Nome científico: Cissus verticillata.
Nome popular: Insulina-vegetal, cipó-puçá, puçá, pucá, anil-trepador, uva-brava, tinta-dos-gentios.
Partes usadas: Folhas, ramos.
Princípios Ativos: Esteróis, quinonas, compostos fenólicos, antocianinas, aminoácidos, alcaloides, saponinas, taninos, açúcares, esteróis, lactonas sesquiterpênicas, flavonoides.
Propriedade terapêutica: Sudorífica, hipotensora, preventiva de derrame, antidiabética, anti-inflamatória, antirreumática, estomáquica, anti-hemorroidária.
Indicação terapêutica: Diabetes, taquicardia, hidropsia, problemas respiratórios, hepáticos e renais, ovários, epilepsia, furúnculos, abcessos, gânglios inflamados.
Uso popular e medicinal
Seu uso popular principal é o tratamento de diabetes. O chá feito dos ramos e folhas é considerado sudorífico e hipotensor, sendo por isso usado nas doenças do coração como taquicardia e hidropsia.
Indicada para problemas respiratórios, hepáticos, renais, ovários e para a epilepsia. As folhas amassadas servem para furúnculos, enquanto que as folhas aquecidas são utilizadas em abcessos e gânglios inflamados.
Constituintes químicos principais: esteróis, quinonas e compostos fenólicos nas folhas e antocianinas nos frutos, aminoácidos, alcaloides, saponinas, taninos, açúcares, esteróis, lactonas sesquiterpênicas e flavonoides. Dentre os minerais destacam-se magnésio, manganês, silício, cálcio, fósforo e potássio.

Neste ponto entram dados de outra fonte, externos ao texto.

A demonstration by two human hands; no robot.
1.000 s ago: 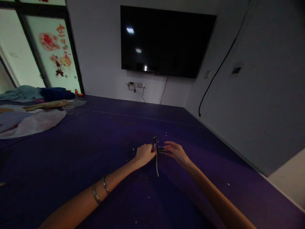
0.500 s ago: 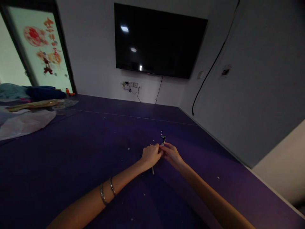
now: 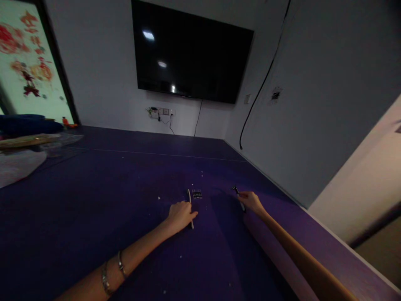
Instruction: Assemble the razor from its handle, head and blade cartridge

De suas folhas é feito o chá usado no tratamento de doenças do coração, taquicardia, hidropsia, tremores e para baixar a pressão arterial. Diversos estudos são realizados nas áreas da farmacologia, ciências da saúde e fitoquímica devido a sua utilização eficaz como anti-inflamatório, antiepiléptico, anti-hipertensivo, antitérmico, antireumático e antidiabético.
Foi detectada nas folhas de C. verticillata a presença de compostos como taninos, compostos redutores, triterpenos esteróides, aminoácidos, compostos graxos e flavonoides.
A planta é bem usada na região de Manaus (AM) na forma de chá das folhas para diabetes, colesterol, hemorragias e inflamações. E o chá das folhas, gavinhas e caules para diabetes, colesterol, inflamações e pedras nos rins.
O sumo de C. verticillata é usado na medicina tradicional paraense em associação com o de outras espécies para o tratamento das sequelas do acidente vascular cerebral.
Em Lavras (MG) menciona-se o uso como antidiabético na forma de chá a ser ingerido continuamente, daí a denominação “insulina vegetal”. Admite-se que ela esteja baseada na ocorrência de certos flavonoides no chá preparado com o vegetal.
Dosagem indicada
Infuso ou decocto a 2%: 50 a 200ml por dia.
Extrato fluido: tomar 1 a 4 ml por dia.
Tintura: tomar 5 a 20 ml por dia [1].
Chá: prepara-se a partir da trituração das folhas, gavinhas e caules, colocar em água e ferver por 5 a 10min. Para obter 1 litro de chá usam de 5 a 8 folhas. Tomar 1 xíícara (chá) 3 vezes ao dia.